Getting back to my original thought about my education within the genre in relation to the shows—has anyone else noticed the walkers in The Walking Dead are different from when they hit the scene in the first episode? Recently, they’ve decomposed rapidly leaving no doubt they’re slowly dying but at a slower pace than otherwise any medical student would suggest. Their skin has lost much of its elasticity. Their color has turned darker. And they have become sluggish as opposed to their former selves, living or otherwise.

Yet, it leaves me wondering what the walkers will look like once the series is over. Will they explode like a bag a goo, as depicted in one episode of a walker trapped in a well? Or will they simply shrivel into a nub and crunch to their ultimate death?

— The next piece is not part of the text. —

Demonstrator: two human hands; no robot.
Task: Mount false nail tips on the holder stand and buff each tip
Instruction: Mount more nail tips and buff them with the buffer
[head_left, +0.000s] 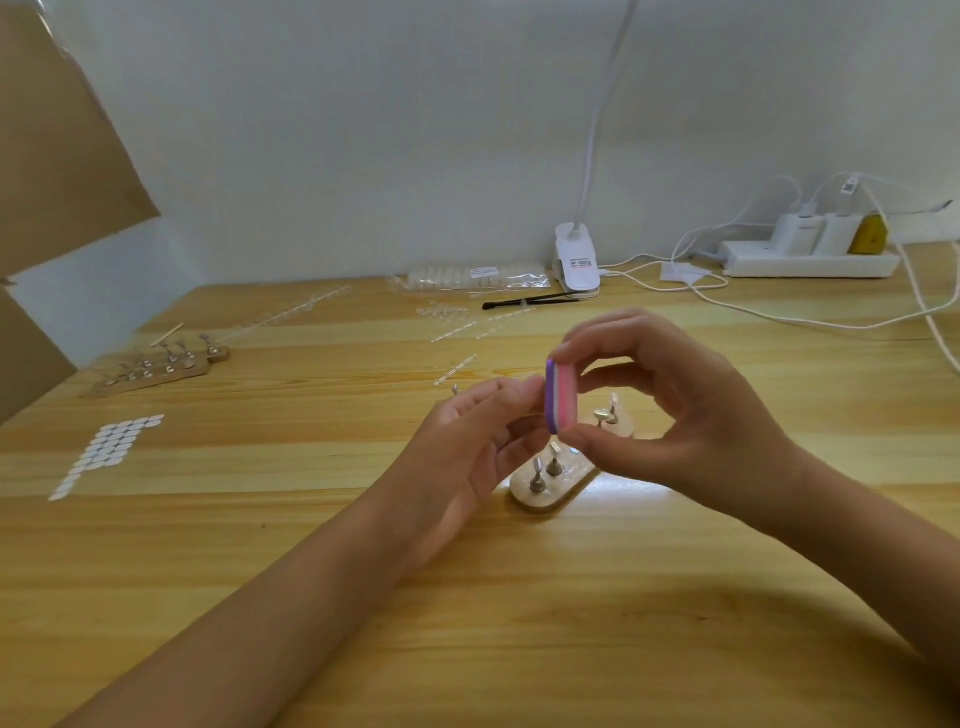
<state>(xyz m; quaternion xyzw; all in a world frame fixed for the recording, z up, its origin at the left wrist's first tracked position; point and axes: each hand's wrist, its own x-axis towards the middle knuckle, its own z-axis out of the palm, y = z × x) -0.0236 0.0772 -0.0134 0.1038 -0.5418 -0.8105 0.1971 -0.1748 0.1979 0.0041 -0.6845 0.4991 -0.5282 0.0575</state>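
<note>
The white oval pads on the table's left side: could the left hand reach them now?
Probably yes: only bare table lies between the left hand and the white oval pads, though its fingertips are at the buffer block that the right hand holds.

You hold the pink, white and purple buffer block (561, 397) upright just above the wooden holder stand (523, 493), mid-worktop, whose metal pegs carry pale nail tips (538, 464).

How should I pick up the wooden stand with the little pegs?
Take the wooden stand by its flat base: grip across the long edges at the rounded near end, coming low from the front. The pegs stick up on top, so grabbing from above would probably knock them.
</note>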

I know that it’s a silly observation, but how can anyone ignore the basic levels of rigor? I can’t imagine what science will do to the walkers once it gets through with them.

Just a thought.


What do you think will happen with the walkers when the series completes? Will the science of rigor finally take revenge on the undead?

Posted in Monday Mayhem

Can Zombies Swim?

World War Z will be out on DVD and Blu-ray tomorrow. The official release dates to remember are September 17, 2013 for the U.S. and Canada, October 21, 2013 for the U.K., and October 23, 2013 for Australia. The big deal is not the release dates, but the content of the movie. I promise I won’t give you any spoilers for this film. This movie is too good to spoil for anyone. Am I looking forward to the release? How about asking me if a zebra has stripes. Today is Monday Mayhem, and today I’d like to concentrate on World War Z’s base of operations.

World War Z
World War Z

For those who don’t know what I’m talking about, World War Z’s base of operations is a ship in the middle of the ocean. I think this is genius. What better way to avoid zombies than to float on water with little to no contact with the mainland.

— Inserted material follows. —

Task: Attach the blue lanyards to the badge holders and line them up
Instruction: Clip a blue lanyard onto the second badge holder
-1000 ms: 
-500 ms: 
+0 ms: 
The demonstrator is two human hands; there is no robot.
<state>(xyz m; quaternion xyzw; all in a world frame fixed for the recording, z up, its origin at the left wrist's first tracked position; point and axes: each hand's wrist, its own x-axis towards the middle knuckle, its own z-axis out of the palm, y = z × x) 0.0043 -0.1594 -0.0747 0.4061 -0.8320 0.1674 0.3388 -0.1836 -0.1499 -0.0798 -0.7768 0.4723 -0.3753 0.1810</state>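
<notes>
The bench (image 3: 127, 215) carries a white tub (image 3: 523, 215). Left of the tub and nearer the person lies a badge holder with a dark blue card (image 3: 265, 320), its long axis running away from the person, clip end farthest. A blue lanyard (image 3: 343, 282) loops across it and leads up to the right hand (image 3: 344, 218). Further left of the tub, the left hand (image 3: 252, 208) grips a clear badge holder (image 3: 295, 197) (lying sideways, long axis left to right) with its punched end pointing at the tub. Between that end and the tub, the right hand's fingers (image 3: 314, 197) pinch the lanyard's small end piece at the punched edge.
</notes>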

Which begs the question: Can zombies swim?

Ah, let’s think about this from the perspective of the zombie. The undead know nothing. That’s a given. They function purely out of instinct—instinct being their craving for human flesh. They act on human presence, hunting humans down until they’re dead. But that human presence depends on a number of factors. What if humans have hidden themselves away to the point of disappearing? What then? Will the zombies find alternative food sources to satiate their hunger? What if humans appear resistant to the zombies’ intent to eat them? Will the zombies move to another feeding ground?

Or…will they learn how to swim in order to find additional food sources?

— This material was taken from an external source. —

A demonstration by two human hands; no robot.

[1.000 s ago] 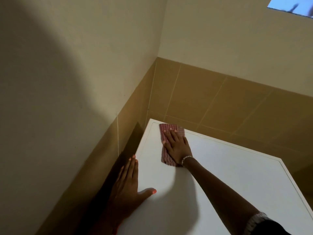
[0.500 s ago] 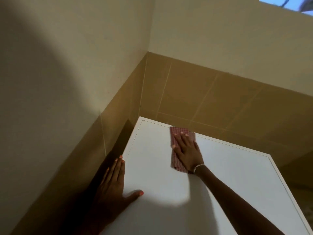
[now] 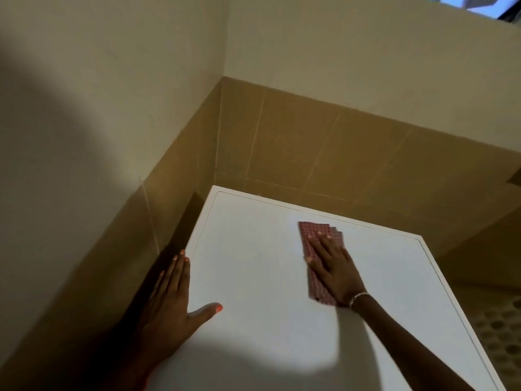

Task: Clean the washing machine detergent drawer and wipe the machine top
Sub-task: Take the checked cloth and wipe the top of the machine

Sounds far fetched, I know. But, what if? Is it possible? Can zombies swim?


Let’s have a look at zombie buoyancy. If those maggot bags want to swim, they will have to learn how to float. If they moan then air is in their lungs, which means they can float. However, there’s this whole decomposition thing going on that may also prove fruitless for their effort if their body cavities lose pressure. And of course coordination between the limbs. They’d have to know how to perform one or more of a number of strokes if they’re intent is to swim to their destination, such as: front crawl, butterfly stroke, breaststroke, dog paddle, human stroke, survival travel stroke, breast feet first stroke, snorkeling, finswimming, inverted backstroke, inverted butterfly, back double trudgen, flutter back finning, feet first swimming, corkscrew swimming, underwater swimming, gliding, turtle stroke, sidestroke, combat sidestroke, and moth stroke.

Of course, the question remains: would zombies be able to even get their arms around their head in a full 360° turn? Have I mentioned about the zombie ocean predators? Crabs and lobsters love rotting meat. It’s their job to eat that stuff.

In all likelihood, zombies would walk to the shore and keep walking from the shore into the ocean until such time they’d walk themselves to a second death by either natural decomposition or ocean predator. That is, unless they fall into the Mariana Trench, the deepest part of the world’s oceans.

Was the decision to have a command center in the middle of the ocean a good thing in the movie World War Z? Yes. Unless zombies know how to swim, it’s the safest place on earth.


What do you think of swimming zombies? Do you think zombies can swim?